Right now, the tallest building in the city, and state, is Franklin Towers, a 175-foot, 16-story apartment building at Cumberland Avenue and Franklin Street. One City Center across the street from the development site is a 13-story, close to 140-foot tall officer building and the nearby Time and Temperature building at 477 Congress St. rises 14 stories. The only structures in the city taller the new building will be the clock tower of City Hall and the spire of the Cathedral of the Immaculate Conception, which are roughly 200 feet above the ground.

The board’s review of the project began in 2019, and the plans also required City Council and Historic Preservation Board action. The council agreed to a zoning change for the project because buildings over 14 stories were prohibited in that area.
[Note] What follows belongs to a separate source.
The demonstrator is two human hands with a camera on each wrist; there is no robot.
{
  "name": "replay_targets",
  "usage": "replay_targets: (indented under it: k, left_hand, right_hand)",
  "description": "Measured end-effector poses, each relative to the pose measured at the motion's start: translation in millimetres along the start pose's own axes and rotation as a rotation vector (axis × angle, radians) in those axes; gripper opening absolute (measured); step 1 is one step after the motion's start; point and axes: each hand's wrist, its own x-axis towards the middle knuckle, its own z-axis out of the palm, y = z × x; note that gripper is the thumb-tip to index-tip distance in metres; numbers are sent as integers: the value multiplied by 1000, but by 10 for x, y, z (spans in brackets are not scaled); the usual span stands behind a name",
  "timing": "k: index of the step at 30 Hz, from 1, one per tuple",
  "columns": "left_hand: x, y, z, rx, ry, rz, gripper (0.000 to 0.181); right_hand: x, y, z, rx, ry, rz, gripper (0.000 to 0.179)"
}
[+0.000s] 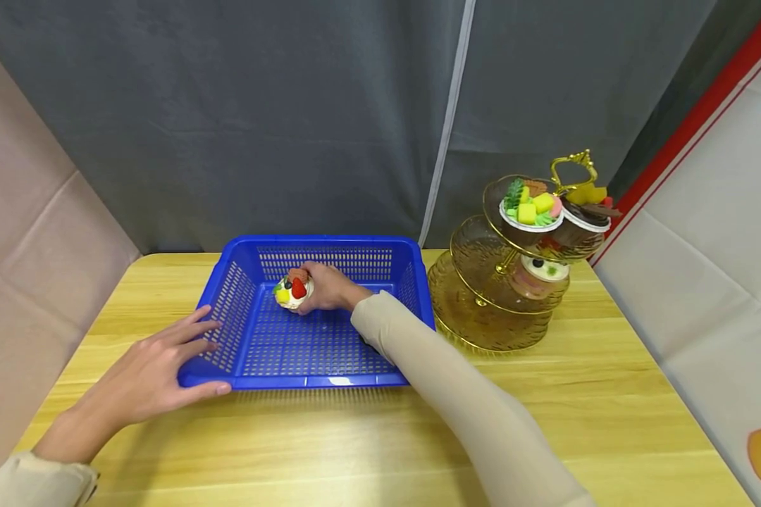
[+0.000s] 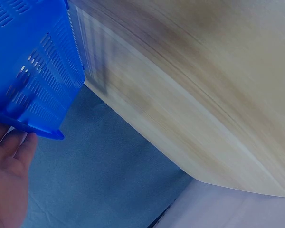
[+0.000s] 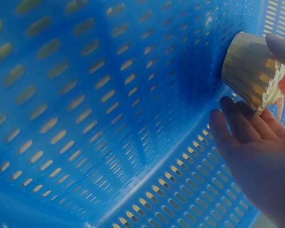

The city’s preservation board also needed to OK the proposal because the site is in the Congress Street Historic District.

Planning Board member Austin Smith said he was glad to see the housing, which will include 117 studio units, 146 one-bedroom units and two 2-bedroom units.  Rents, according to the Press Herald, would range from $1,300 to $2,000.

“It will be great for Portland,” he said. “I can’t imagine how difficult it it to do this undertaking – a building of this height in such a confined site. I hope you work with staff through the construction management plans and with with neighbors as well.”

The developers worked with city staff, including arborist Jeff Tarling, to make sure the new street trees would not impact the view down Temple Street toward the First Parish Church on Congress Street. Contributed / Redfern Properties

The size and scope of the project and parking had raised concerns, along with whether the building would obstruct the view from Temple Street of the First Parish Church, a close to 200-year-old church that is listed on the National Registry of Historic Places. The development team worked with city arborist Jeff Tarling to choose tree types that wouldn’t impact the view, which is legally protected. The property will provide 21 parking spots for postal customers to use during the day and have an agreement to set aside 125 spaces for residents in the Chestnut Street Garage.

Culley said he intends to apply for a building permit this week and begin construction in August.

Redfern Properties has developed several residential buildings across the city, including Hiawatha at 667 Congress St., Redfern Mews and 89 Anderson in East Bayside. and West End Place on the corner of Brackett and Pine streets. With NewHeight Group, it is working on developing the old Mercy Hospital site on State Street.